💾Storage
How we store our data
Database
Database servers are high performance machines suitable for real-time usage. Database [instances] store our current data, which is required for system operations.
There are many different SQL engines which can be used to power your SQL server. While each engine shares the standard syntax and functions, they also have their own distinct helper functions and non-standard syntax. Our SQL database engine of choice is MySQL.
Each environment should have its own database server and instance with the same engine. This is so we can trial server configurations in one environment without potentially disrupting other environments.
Data Backup Strategy
It's important that we backup our production database at least daily so that we may recover data in a disaster scenario. At all times, we should keep at least the last 7 days worth of backups. The frequency of backups and data retention period is subject to re-review depending on system usage.
A data backup is a snapshot of a database at a moment in time.
Users' Right to Erasure
Users have the right to [data] erasure from our database and data warehouse but not our backups. We require our backups as a safety net for disaster recovery. Furthermore, data shouldn't be deleted from backups as:
this could potentially corrupt a backup.
it allows for a potential attack scenario where an attacker could delete all of a user's data on their behalf with no possibility of recovery.
Handling Disaster Recovery
In a disaster scenario where our production database needs to be restored from a backup, we would be restoring previously deleted user data. This data needs to be re-deleted to uphold users' right to erasure. This can be achieved by maintaining a list of all the deleted primary keys for each model.

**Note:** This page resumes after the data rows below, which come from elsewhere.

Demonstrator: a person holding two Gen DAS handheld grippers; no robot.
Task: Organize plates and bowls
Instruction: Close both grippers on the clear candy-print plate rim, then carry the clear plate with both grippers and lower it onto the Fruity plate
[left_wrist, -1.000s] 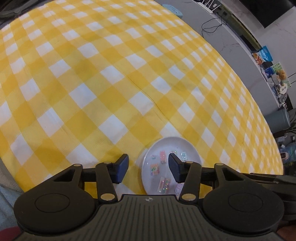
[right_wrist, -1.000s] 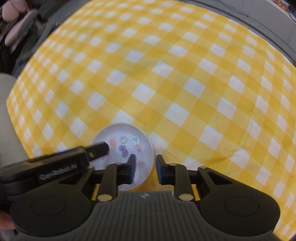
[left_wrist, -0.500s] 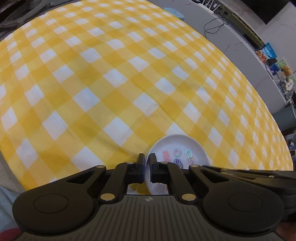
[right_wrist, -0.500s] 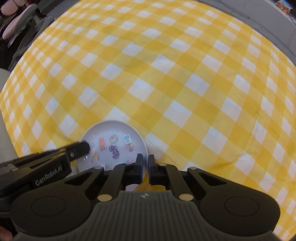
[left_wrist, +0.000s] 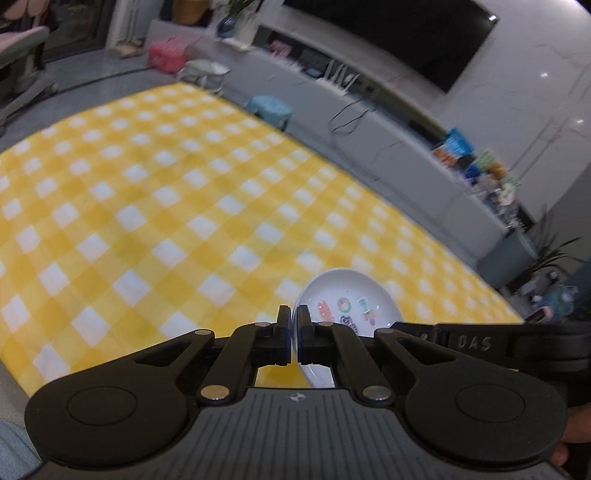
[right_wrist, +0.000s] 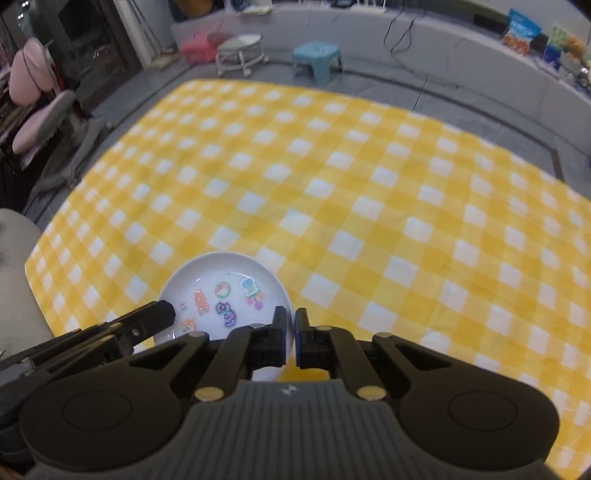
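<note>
Up comes the stickered white plate (right_wrist: 225, 291), lifted and tilted off the yellow checked cloth (right_wrist: 332, 206) since half a second back! Left gripper (left_wrist: 294, 325) clenches the rim at the plate's 9 o'clock, right gripper (right_wrist: 290, 328) at its 3 o'clock, jaws pinched tight on both. Risk, I'd say: thin glazed rim, two separate hands. Any uneven pull could twist it loose. Readable lettering: "DAS" on the right gripper's arm.
</note>
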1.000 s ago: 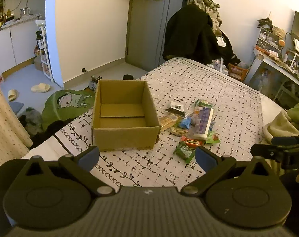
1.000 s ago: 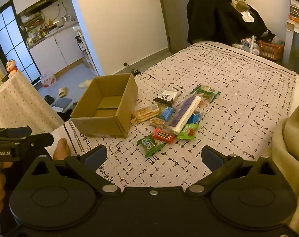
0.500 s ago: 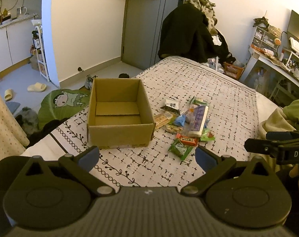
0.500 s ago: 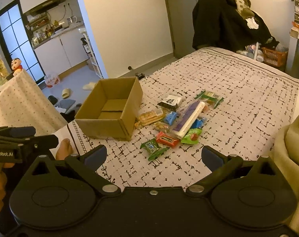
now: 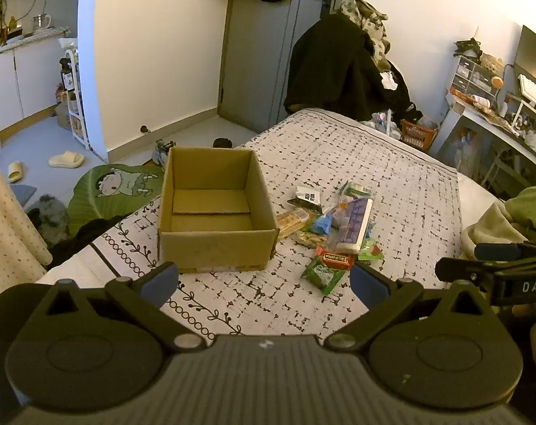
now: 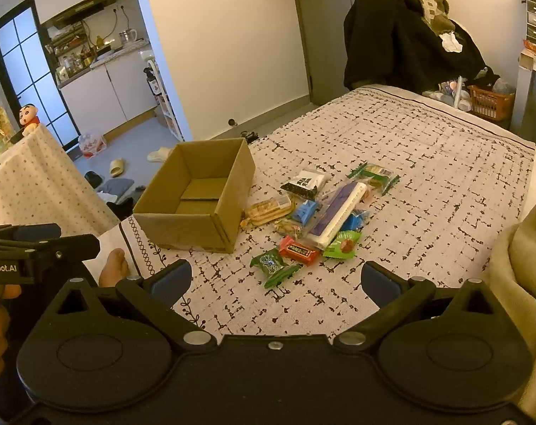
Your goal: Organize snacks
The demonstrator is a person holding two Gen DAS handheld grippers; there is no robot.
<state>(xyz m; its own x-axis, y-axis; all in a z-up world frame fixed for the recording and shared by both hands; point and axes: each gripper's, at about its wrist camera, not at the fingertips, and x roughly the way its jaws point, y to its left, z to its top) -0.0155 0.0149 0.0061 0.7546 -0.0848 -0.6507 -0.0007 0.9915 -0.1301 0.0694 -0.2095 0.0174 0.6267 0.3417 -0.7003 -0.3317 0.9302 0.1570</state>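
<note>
An open, empty cardboard box (image 5: 211,212) (image 6: 197,194) stands on the patterned bedspread (image 5: 392,163). To its right lies a pile of snack packets: a long purple-and-white pack (image 5: 354,225) (image 6: 333,216), a red bar (image 5: 335,258) (image 6: 298,250), a green packet (image 5: 323,276) (image 6: 273,265), a black-and-white packet (image 5: 305,196) (image 6: 305,182). My left gripper (image 5: 264,279) is open and empty, held back from the box. My right gripper (image 6: 275,281) is open and empty, near the green packet.
A dark coat pile (image 5: 342,67) hangs at the bed's far end. A cluttered desk (image 5: 498,117) stands at right. A beige blanket (image 6: 523,248) lies at the right edge. A bare foot (image 6: 114,269) rests near the box. A green mat (image 5: 108,191) and slippers lie on the floor.
Both grippers have pulled back and risen a little, so the box and snacks look smaller and farther. Nothing was taken hold of; the jaws stay open.
</note>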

This deletion list can then be cross referenced with the backup to select previously deleted keys.
Primary keys must never be recycled.
Our data warehouse can track if/when a primary key was scheduled for deletion.
Data Integrity
When writing data to a database as part of a larger process, it's common for an error to be raised during a proceeding step. However, if not managed properly, this can lead to data integrity issues.
Atomic Transactions
MySQL (as well as most SQL engines) allows you to create a collection of SQL statements called a transaction. Transactions can be made to "roll back" all previous statements if a statement raises an error. In other words, it's all or nothing. This is critical to maintaining data integrity.
Atomicity is the "all or nothing" nature of transactions. Atomic transactions are those which roll back all previous statements if a statement raises an error.
Django supports making all HTTP requests atomic. This should be enabled by default.
"It works like this. Before calling a view function, Django starts a transaction. If the response is produced without problems, Django commits the transaction. If the view produces an exception, Django rolls back the transaction."
Data Warehouse
Data warehouses store all historical data, which is required for business intelligence (BI). Databases are not suitable for this purpose as they are high performance and come at a high cost.
suited for operations
system
business intelligence
ease of access
central / easy
not central / not easy
frequency of access
frequent
infrequent
speed of access
fast
slow
cost (relative to size)
expensive
cheap
data table relations
enforced
not enforced
data stored
current
historical
data CRUD operations
create, read, update, delete
create, read, delete
BigQuery
Our data warehouse of choice is Google's BigQuery (BQ). Our BQ project is found here.
BigQuery uses the GoogleSQL engine.
Data Tables
As a counterpart to our production database, we should have a BQ dataset named "production". Within the dataset, we should have a BQ table for each table present in the database that has the same name for traceability. Data will be transferred from the production tables to their counterpart BQ table.
A dataset is a collection of data tables.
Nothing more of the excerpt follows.